When I previously wrote on the question, before having read Gillespie on Petrarch, I quoted Charles Taylor on the innovation: in question:
“the adequate human life would not just be a fulfilment of an idea or plan which is fixed independently of the subject who realizes it, as is the Aristotelian form of a man. Rather this life must have the added dimension that the subject can recognize it as his own, as having unfolded from within him. This self-related dimension is entirely missing from the Aristotelian tradition.”
I suspect that that inner dimension, that determining what the best life is for us as individuals is in some sense up to us as individuals, is what is new in Petrarch.
Doug Bates said:
Perhaps the solution is in the first paragraph of your article. Perhaps it was Christianity that drove out individualism. Petrarch was reviving individualism from pre-Christian norms.
Amod Lele said:
I’m not seeing what Taylor calls the “self-related dimension” in pre-Christian norms: the idea that the good is different for different people in a way that comes out of their natures.
Seth Zuihō Segall said:
Amod, thanks for your suggestion that if we are looking for the distant ancestry of expressive individualism, Petrarch is the place we might start. I can’t think of an earlier one, but I’ll keep looking. I have been reading Lionel Trilling’s (1971) Sincerity and Authenticity which certainly bears on this topic.
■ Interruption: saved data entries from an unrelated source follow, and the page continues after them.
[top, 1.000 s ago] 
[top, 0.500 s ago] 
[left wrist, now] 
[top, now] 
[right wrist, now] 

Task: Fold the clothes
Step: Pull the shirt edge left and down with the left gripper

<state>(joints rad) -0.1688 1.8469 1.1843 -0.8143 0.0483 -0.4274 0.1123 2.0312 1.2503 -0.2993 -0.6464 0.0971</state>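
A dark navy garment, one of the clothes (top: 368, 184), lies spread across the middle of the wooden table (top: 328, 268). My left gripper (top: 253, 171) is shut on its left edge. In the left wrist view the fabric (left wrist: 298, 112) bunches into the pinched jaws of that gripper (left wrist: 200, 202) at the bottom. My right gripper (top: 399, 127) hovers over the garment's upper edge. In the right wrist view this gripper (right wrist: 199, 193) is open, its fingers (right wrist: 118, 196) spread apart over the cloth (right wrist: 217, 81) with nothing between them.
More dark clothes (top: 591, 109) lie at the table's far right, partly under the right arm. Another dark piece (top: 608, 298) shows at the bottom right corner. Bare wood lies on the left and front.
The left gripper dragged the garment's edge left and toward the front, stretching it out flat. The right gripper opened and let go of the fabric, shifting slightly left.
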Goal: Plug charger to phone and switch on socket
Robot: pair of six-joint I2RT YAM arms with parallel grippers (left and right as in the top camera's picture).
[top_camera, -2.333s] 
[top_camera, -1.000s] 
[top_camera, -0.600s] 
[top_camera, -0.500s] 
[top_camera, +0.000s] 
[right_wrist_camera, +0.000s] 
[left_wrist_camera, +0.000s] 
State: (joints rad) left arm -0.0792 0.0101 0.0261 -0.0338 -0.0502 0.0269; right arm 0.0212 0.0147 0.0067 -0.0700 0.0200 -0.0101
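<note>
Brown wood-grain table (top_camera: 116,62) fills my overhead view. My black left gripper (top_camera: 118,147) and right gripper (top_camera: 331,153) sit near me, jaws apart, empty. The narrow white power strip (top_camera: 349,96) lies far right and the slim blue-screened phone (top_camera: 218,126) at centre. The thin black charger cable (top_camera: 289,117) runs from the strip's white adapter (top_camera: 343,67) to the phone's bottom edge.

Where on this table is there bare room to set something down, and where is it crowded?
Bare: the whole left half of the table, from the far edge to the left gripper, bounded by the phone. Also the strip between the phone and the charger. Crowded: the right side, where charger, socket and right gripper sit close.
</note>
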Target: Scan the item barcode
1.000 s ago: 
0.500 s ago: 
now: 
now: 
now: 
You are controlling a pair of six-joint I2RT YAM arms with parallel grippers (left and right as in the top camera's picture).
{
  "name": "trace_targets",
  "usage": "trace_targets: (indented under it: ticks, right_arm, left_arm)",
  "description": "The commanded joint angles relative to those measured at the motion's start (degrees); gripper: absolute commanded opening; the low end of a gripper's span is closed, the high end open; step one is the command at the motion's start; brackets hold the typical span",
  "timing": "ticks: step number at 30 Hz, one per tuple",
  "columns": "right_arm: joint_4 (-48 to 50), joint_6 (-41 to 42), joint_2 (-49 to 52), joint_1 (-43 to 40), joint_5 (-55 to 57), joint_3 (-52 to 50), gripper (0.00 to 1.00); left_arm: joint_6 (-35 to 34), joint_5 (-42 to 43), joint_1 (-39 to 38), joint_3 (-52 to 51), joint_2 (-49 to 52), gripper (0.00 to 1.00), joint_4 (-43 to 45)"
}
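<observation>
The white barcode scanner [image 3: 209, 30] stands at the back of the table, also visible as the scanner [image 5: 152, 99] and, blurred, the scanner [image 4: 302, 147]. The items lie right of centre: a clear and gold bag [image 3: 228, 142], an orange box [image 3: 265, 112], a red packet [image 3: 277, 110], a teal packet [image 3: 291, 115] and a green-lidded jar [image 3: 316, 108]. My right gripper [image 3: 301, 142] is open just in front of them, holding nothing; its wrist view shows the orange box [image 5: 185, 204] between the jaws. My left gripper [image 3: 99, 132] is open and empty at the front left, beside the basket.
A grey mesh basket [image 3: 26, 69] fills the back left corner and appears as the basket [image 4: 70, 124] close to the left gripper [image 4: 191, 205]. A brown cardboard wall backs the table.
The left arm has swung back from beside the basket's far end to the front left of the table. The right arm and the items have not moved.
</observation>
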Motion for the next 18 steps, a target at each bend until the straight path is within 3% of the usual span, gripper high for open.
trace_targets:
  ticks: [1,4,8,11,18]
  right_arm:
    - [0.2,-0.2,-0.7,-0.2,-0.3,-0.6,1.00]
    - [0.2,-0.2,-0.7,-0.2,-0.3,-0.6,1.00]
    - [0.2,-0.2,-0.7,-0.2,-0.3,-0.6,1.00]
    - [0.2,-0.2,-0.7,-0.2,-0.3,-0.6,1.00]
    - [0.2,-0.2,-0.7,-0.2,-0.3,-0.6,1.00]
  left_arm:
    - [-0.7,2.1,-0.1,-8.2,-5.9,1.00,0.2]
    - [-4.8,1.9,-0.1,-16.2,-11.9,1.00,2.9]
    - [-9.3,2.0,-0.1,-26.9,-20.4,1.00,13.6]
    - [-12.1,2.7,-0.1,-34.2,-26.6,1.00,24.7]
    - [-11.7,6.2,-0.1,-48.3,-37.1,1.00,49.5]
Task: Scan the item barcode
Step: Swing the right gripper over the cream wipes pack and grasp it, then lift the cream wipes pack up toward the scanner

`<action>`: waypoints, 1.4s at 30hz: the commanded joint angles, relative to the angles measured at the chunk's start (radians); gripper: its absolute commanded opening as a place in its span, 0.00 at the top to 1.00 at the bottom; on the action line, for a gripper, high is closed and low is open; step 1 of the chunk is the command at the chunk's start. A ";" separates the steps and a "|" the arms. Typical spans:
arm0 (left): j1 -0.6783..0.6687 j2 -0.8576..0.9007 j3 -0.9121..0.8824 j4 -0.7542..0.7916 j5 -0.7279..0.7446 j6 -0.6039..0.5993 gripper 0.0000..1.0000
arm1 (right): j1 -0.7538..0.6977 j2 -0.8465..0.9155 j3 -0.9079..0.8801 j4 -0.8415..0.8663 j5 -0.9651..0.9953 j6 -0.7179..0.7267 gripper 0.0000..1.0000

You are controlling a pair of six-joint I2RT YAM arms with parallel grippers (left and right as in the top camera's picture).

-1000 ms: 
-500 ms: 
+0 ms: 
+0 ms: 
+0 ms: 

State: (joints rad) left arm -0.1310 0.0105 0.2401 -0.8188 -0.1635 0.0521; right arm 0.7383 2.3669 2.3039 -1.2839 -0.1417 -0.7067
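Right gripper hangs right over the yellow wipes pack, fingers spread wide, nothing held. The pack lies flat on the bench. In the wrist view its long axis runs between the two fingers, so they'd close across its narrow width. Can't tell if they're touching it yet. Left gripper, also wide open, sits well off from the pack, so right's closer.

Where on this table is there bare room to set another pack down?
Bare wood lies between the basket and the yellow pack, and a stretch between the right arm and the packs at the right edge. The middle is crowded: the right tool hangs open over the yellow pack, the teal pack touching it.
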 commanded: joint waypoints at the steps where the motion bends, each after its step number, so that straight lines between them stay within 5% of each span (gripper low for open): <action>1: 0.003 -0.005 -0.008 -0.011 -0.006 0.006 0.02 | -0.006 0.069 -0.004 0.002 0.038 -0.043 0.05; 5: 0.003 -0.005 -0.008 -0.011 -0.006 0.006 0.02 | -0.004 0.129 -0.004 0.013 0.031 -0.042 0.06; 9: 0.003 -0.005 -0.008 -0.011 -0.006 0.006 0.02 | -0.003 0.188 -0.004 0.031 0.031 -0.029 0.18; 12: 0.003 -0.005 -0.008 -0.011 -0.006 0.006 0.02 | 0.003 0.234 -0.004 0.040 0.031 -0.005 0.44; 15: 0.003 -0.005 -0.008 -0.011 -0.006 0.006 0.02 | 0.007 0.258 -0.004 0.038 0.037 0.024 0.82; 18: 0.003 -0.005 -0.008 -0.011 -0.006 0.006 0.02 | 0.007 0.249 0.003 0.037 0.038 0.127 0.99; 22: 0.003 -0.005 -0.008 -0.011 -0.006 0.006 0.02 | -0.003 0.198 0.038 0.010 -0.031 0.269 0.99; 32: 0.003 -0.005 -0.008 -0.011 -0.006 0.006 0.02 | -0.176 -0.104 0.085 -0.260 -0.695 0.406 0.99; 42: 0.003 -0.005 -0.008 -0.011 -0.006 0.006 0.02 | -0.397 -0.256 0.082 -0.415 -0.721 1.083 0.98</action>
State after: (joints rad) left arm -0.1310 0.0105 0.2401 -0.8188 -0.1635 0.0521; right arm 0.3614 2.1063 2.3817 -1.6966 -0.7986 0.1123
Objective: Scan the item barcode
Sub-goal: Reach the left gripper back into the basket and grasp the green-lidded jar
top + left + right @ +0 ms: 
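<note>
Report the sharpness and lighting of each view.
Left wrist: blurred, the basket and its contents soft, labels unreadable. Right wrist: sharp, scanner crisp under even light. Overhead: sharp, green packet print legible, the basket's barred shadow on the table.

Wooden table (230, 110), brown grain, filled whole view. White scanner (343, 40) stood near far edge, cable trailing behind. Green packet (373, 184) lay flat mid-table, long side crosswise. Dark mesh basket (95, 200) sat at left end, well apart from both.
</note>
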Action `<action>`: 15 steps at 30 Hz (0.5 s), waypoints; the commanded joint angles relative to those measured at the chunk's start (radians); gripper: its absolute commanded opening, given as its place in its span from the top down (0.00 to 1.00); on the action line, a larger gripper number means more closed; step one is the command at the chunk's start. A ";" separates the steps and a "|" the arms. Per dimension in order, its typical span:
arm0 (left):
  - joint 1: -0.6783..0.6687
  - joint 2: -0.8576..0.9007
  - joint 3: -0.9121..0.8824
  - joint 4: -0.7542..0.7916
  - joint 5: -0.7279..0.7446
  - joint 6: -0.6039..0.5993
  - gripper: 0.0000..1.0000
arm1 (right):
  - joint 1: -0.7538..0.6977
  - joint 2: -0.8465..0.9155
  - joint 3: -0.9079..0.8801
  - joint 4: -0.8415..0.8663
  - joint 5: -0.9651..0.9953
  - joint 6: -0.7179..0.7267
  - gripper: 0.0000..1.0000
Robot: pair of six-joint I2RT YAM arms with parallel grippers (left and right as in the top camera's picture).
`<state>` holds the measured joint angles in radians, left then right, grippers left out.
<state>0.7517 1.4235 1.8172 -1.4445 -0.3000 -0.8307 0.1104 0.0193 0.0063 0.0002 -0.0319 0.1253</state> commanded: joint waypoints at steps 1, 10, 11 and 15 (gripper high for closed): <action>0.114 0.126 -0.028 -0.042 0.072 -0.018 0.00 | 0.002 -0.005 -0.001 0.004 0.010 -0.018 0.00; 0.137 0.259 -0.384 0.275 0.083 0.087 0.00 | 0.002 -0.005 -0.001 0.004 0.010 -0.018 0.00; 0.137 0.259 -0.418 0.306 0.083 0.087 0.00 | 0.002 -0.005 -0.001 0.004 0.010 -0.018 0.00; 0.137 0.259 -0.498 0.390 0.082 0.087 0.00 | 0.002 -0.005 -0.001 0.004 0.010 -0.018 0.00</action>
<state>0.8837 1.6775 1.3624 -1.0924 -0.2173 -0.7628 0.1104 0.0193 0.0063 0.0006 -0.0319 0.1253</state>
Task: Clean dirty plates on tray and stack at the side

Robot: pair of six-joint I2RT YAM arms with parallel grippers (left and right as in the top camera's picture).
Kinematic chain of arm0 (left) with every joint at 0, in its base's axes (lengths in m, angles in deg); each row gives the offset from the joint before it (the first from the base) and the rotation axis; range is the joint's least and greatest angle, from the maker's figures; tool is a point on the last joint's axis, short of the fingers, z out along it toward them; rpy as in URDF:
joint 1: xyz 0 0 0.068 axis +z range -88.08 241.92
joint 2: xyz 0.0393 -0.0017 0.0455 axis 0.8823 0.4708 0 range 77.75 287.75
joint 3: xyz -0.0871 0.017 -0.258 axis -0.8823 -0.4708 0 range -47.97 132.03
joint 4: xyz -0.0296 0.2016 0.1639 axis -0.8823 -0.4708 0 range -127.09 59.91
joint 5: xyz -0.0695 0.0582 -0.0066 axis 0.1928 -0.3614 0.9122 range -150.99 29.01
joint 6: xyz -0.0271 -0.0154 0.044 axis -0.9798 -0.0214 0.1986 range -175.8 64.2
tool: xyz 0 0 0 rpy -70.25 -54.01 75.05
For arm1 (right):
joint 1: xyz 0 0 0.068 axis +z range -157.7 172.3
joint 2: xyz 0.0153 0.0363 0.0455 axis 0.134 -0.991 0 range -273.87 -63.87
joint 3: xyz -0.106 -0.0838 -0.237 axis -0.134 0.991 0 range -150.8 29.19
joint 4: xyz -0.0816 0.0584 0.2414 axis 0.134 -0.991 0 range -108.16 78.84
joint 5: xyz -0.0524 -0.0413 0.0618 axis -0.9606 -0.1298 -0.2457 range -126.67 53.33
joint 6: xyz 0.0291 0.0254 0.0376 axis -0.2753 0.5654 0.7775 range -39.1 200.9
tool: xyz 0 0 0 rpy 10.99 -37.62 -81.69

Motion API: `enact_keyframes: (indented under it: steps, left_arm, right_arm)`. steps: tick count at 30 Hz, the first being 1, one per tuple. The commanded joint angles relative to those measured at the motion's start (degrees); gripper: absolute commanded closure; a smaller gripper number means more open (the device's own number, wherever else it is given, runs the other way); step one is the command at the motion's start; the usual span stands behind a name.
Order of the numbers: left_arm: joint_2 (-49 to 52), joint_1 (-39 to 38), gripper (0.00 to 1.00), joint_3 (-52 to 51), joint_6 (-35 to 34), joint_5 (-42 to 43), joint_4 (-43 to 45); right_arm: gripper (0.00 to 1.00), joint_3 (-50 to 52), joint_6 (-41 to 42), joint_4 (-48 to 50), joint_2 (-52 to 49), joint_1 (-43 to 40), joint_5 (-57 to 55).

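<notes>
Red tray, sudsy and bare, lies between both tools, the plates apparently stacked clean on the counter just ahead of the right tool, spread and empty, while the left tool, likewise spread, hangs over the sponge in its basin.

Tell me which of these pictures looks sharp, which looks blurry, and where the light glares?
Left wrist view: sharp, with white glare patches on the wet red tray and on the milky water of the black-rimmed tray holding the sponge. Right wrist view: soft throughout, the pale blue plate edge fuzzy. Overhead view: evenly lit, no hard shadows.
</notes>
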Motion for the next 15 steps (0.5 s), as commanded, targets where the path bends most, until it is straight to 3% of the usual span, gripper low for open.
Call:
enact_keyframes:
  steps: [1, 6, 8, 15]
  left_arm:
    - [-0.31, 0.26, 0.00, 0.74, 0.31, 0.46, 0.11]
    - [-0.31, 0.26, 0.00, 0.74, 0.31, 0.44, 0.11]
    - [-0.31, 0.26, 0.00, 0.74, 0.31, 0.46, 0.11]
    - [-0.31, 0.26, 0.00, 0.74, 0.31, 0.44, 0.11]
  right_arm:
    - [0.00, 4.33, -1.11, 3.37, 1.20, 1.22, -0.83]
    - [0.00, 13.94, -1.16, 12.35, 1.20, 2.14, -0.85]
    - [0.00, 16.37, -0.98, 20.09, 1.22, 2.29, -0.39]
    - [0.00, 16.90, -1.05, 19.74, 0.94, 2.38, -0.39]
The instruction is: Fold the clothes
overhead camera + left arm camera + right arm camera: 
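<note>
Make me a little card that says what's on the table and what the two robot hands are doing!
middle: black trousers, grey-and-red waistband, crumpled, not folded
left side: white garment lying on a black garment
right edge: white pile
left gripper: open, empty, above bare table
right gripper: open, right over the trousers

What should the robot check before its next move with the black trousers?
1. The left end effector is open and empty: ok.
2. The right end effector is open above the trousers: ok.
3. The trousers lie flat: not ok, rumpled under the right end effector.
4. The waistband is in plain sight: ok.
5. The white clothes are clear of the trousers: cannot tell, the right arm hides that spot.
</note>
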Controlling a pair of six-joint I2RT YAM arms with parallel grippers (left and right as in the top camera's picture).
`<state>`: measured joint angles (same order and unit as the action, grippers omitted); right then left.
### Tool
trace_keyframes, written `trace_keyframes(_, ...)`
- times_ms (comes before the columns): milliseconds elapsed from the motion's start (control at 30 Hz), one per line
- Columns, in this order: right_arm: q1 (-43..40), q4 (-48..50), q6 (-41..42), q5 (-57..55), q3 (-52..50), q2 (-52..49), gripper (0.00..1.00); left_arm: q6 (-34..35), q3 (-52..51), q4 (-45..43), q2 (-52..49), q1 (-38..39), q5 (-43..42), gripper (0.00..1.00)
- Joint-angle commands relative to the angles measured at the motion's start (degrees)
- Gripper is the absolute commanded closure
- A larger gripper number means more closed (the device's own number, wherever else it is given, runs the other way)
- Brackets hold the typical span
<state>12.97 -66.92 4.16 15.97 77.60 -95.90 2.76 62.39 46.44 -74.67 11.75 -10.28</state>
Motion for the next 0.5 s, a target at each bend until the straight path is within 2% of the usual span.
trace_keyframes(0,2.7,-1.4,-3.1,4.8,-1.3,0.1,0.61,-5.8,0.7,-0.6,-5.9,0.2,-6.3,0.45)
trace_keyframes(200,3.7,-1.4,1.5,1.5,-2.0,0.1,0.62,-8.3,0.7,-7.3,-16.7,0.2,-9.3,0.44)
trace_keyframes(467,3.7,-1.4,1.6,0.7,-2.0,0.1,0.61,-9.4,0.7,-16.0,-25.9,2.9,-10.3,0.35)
He begins his exploration with Polonius’s line “to thine own self be true”—so we see an inkling of expressive individualism in Shakespeare—and then Trilling discusses how we could never ask the question of whether Achillies or King David were being true to themselves in the same way we can ask that about Hamlet.
Amod Lele said:
By all means keep looking! My guess is that Petrarch is the first to articulate it as an ethical ideal (centuries before Shakespeare) but that the metaphysical grounding for the ideal is laid for him by Duns Scotus.
Trilling is certainly relevant to the question – Taylor says that the reason he sometimes (inadvisably in my view) uses “authenticity” to describe expressive individualism is that that’s the term Trilling used. It’s an interesting question whether it’s there in Shakespeare, as in Kathryn’s comment below.
Kathryn Norlock said:
Seth’s comment above has me thinking of the dual threads at work in the post and this discussion. “To thine own self be true” can trace all the way back to Plato’s Crito, whereas the good being different for different persons really is more modern and might originate with Plutarch. Interesting to think about how these two threads can come apart!
Amod Lele said:
Interesting point, Kathryn. It is really tricky to identify where this begins! Can you spell out a bit more how you think “to thine own self be true” is in the Crito in a way that isn’t about different goods for different persons?